After a few hours, messages appeared in my Event Log stating
"Printer HP Officejet Pro L7500 Series (redirected 1) was deleted,
and users will no longer be able to print to this printer." and
"Printer Fax (redirected 1/copy 1) was deleted, and users will no
longer be able to print to this printer." When I checked the
registry and printmanagement.msc, the printer and fax were gone.

Some of the posts I've read say the printer won't be removed
without user interaction, however, my Event Log makes me believe
differently. Some of the posts indicate the reason the install
fails is a permissions issue. I can believe that because of all of
the problems with "Access Denied" messages from Vista.

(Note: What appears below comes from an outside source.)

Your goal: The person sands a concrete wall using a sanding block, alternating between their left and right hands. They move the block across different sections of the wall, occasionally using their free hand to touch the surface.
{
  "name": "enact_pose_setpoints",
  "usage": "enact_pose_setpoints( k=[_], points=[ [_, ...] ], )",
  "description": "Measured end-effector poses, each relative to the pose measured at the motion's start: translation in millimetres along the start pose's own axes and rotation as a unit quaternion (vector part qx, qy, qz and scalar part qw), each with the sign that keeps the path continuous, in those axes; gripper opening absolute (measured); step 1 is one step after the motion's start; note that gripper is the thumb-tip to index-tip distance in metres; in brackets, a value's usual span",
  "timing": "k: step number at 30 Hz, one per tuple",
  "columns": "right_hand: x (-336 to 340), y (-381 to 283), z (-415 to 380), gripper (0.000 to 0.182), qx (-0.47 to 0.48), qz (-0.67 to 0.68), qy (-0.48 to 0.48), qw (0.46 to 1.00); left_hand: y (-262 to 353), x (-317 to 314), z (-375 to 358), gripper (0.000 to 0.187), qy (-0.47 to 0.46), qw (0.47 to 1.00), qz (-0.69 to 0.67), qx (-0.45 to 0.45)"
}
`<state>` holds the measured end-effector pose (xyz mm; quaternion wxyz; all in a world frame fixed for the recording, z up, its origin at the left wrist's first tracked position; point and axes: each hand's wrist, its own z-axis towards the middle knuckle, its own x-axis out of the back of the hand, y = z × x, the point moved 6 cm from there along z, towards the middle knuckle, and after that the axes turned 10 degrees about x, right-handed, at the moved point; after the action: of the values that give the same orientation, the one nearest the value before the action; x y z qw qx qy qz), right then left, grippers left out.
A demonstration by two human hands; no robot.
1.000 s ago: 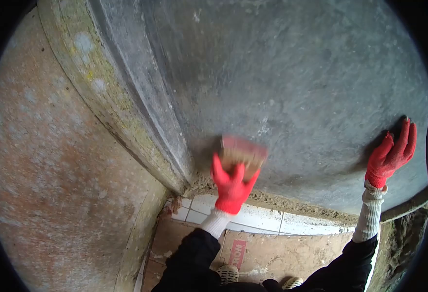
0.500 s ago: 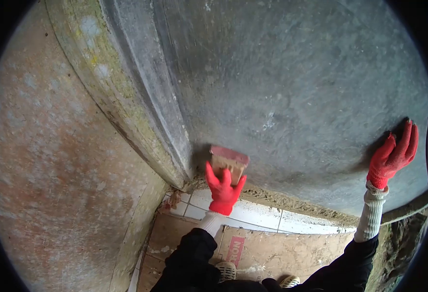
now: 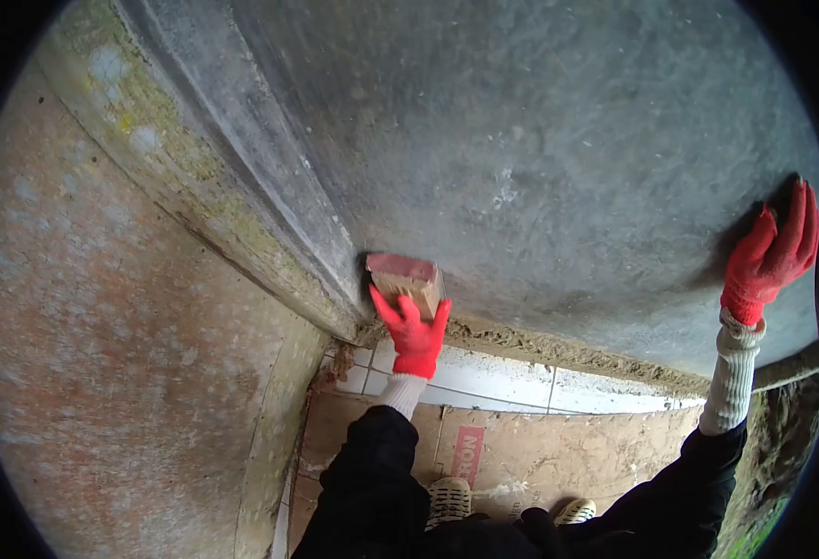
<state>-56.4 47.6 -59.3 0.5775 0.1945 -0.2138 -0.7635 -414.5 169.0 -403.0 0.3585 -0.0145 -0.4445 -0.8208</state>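
Head view, left to right: rust-stained wall panel [image 3: 121,317] fills the left side, then a mossy vertical pillar edge [image 3: 195,177] running down to the corner, then the grey plastered wall [image 3: 540,140]. Left hand [image 3: 412,334], red glove, grips a wooden float block [image 3: 405,279] with the fingers wrapped up over its lower edge and shut on it; block face sits flat against the plaster, just beside the pillar corner and just above the rough unfinished mortar strip [image 3: 559,349] at the wall's base. Below that strip: white tiles [image 3: 484,384], then a cardboard sheet [image 3: 540,461] on the floor, with the person's shoes [image 3: 448,499] on it. Right hand [image 3: 771,256], also red-gloved, is well apart at the far right, fingers spread open, palm flat on the plaster, holding nothing; reads as a brace. My read on the step: floating/rubbing the wet plaster, working the bottom corner where wall meets pillar. Plaster above looks mostly even, with a few light scuffs near centre; the bottom edge looks ragged. Next move probably calls for keeping the block flat with even pressure and sweeping along the base line toward the right, without digging a corner of the block into the soft surface or dragging crumbs from the mortar strip up into the finished face.
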Motion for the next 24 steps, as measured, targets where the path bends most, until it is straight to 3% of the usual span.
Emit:
enact_pose_setpoints(
  k=[3,4,5,6,8,11,14,16,17,19,21,22,24],
  points=[
    [0,0,0,0.039,-0.008,0.012,0.003,1.000,26,8,13,0.090,0.022,0.998,-0.057,0.001],
    [1,-3,2,0.039,-0.015,0.012,0.006,1.000,45,15,34,0.098,0.011,0.992,-0.116,0.059],
    [-1,-2,2,0.039,-0.011,0.013,-0.001,1.000,73,28,62,0.093,0.027,0.975,-0.209,0.077],
    [-1,-2,1,0.039,-0.006,0.009,0.007,1.000,111,43,88,0.083,0.096,0.987,-0.013,-0.127],
    [-2,2,-3,0.039,-0.002,0.007,0.012,1.000,158,67,132,0.076,0.111,0.982,0.032,-0.150],
    [0,-1,-2,0.039,0.012,-0.017,0.015,1.000,148,62,129,0.076,0.128,0.980,0.011,-0.151],
    [0,-1,3,0.040,0.001,0.011,0.019,1.000,73,28,68,0.079,0.116,0.980,-0.039,-0.156],
    [1,-1,4,0.040,-0.008,0.020,0.016,1.000,16,-3,14,0.097,0.028,0.997,-0.063,-0.024],
    [1,-2,5,0.040,-0.012,0.033,0.016,0.999,17,0,7,0.097,0.023,0.997,-0.065,-0.027],
    [3,-4,7,0.041,-0.017,0.038,0.020,0.999,18,-1,6,0.105,-0.013,0.989,-0.132,0.063],
    [2,-6,7,0.041,0.003,0.025,0.022,0.999,40,12,32,0.103,0.012,0.996,-0.085,0.022],
    [2,-5,7,0.040,0.012,0.019,0.025,0.999,86,31,58,0.094,0.073,0.987,-0.025,-0.143],
    [0,2,4,0.039,0.023,0.023,0.019,0.999,138,54,108,0.087,0.087,0.982,0.002,-0.168]
  ],
)
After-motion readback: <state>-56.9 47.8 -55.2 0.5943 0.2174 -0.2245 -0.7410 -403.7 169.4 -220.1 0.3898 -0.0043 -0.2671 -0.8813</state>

I'm posting to this group because some people from Microsoft reply,
whereas, no one from HP ever responds to any of the posts on their
forums or if HP people do respond, they never identify themselves.
If I was HP and had a solution, I would post it as a highlighted
link on my main web site based on the number of complaints in their
forums and the effect it must be having on their reputation.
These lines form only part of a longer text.